L'eurodéputé et leader de Place publique a mis fin au petit suspense en annonçant officiellement sa volonté de briguer l'Élysée et de passer par la primaire sociale-démocrate organisée en octobre.
Une primaire pour s'imposer à gauche
« Je suis candidat pour relever la France. Je ne prends pas cette décision à la légère, surtout dans le moment que nous sommes en train de traverser », a déclaré Raphaël Glucksmann dimanche au « 20 Heures » de TF1, alors que l'information avait déjà fuité quelques jours plus tôt.
Sur X, il a immédiatement renchéri : « Je suis candidat à l'élection présidentielle. Mon premier combat : rebâtir une société qui valorise le travail plutôt que la rente et l'héritage ».
L'essayiste, qui s'était donné trois mois pour « sillonner le pays » et « réunir sa famille politique », se soumet désormais à un examen fermé réservé aux adhérents du PS et de Place publique. Un processus laborieux qui pourrait lui être favorable face à Philippe Brun, Jérôme Guedj, Ségolène Royal et, éventuellement, Olivier Faure.

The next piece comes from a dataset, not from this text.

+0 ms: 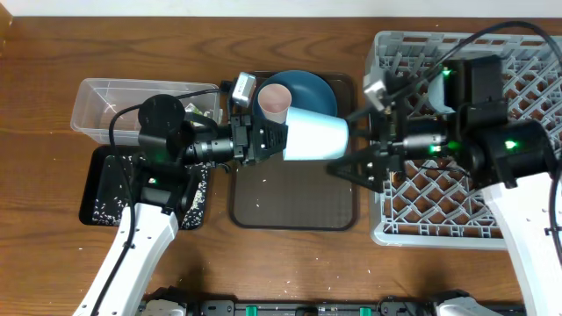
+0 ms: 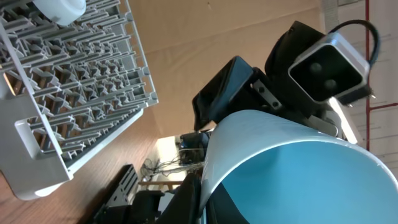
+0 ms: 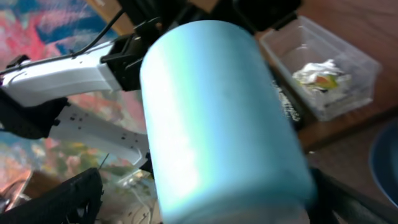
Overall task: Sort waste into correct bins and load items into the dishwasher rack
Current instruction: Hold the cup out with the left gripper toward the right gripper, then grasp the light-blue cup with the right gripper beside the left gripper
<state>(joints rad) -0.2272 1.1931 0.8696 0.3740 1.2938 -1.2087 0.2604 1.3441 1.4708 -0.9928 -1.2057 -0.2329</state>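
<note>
The grey rack (image 1: pixel 439 206) fills the right side of the table. The brown tray (image 1: pixel 294 206) lies in the middle, with the blue plate (image 1: pixel 307 86) at its far end and the pink cup (image 1: pixel 274 101) at the plate's left edge. On the left sits the clear box (image 1: pixel 97 96), holding a crumpled tissue (image 3: pixel 317 71). Just in front of it is the black tray (image 1: pixel 101 189), sprinkled with rice grains (image 1: pixel 200 189). The light blue cup (image 1: pixel 314 136) lies on its side in the air above the brown tray. The left claw (image 1: pixel 279 140) is clenched on the cup's rim, with the mouth of the cup facing that claw. The right claw (image 1: pixel 351 145) is spread wide, and the cup's closed end lies between its fingers. Whether those fingers touch the cup cannot be told.
</note>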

En avançant son annonce avant l'université d'été du PS à Blois et le débat du Medef, le candidat dicte le tempo. Il assume l'affrontement avec Jean-Luc Mélenchon, rejetant toute alliance avec LFI : « Il n'y aura plus jamais d'accord » en cas de victoire à la primaire.
Dès lundi, l'ancien patron des Écologistes, Yannick Jadot, lui a apporté son soutien « sans hésitation », se disant convaincu qu'il est « le candidat le mieux placé » pour réconcilier justice sociale, écologie et Europe.
C'est un des rares soutiens d'importance qu'a reçu le néo-candidat après des figures comme la présidente de la région Occitanie, Carole Delga, l'ancienne ministre, Laurence Rossignol, ou le maire de Montpellier, Michaël Delafosse.
Le soutien total des Verts, très divisés, n'est cependant pas acquis comme en témoigne le passage de Sandrine Rousseau sur France Télévisions le 24 août en matinée. La sulfureuse députée a ainsi affirmé : « Je fais un travail au sein de mon parti pour qu'il y ait un vote qui aboutisse à une alliance avec LFI ».
Glucksmann entend pour sa part se poser en artisan d'une « refondation » de la gauche modérée, capable de répondre à l'urgence écologique et de faire barrage au RN sans travailler pour autant avec LFI, avec qui il avait néanmoins formé des alliances par le passé.
Sa compagne, Léa Salamé, a de son côté annoncé son départ du journal de France 2 pour éviter des accusations de collusion.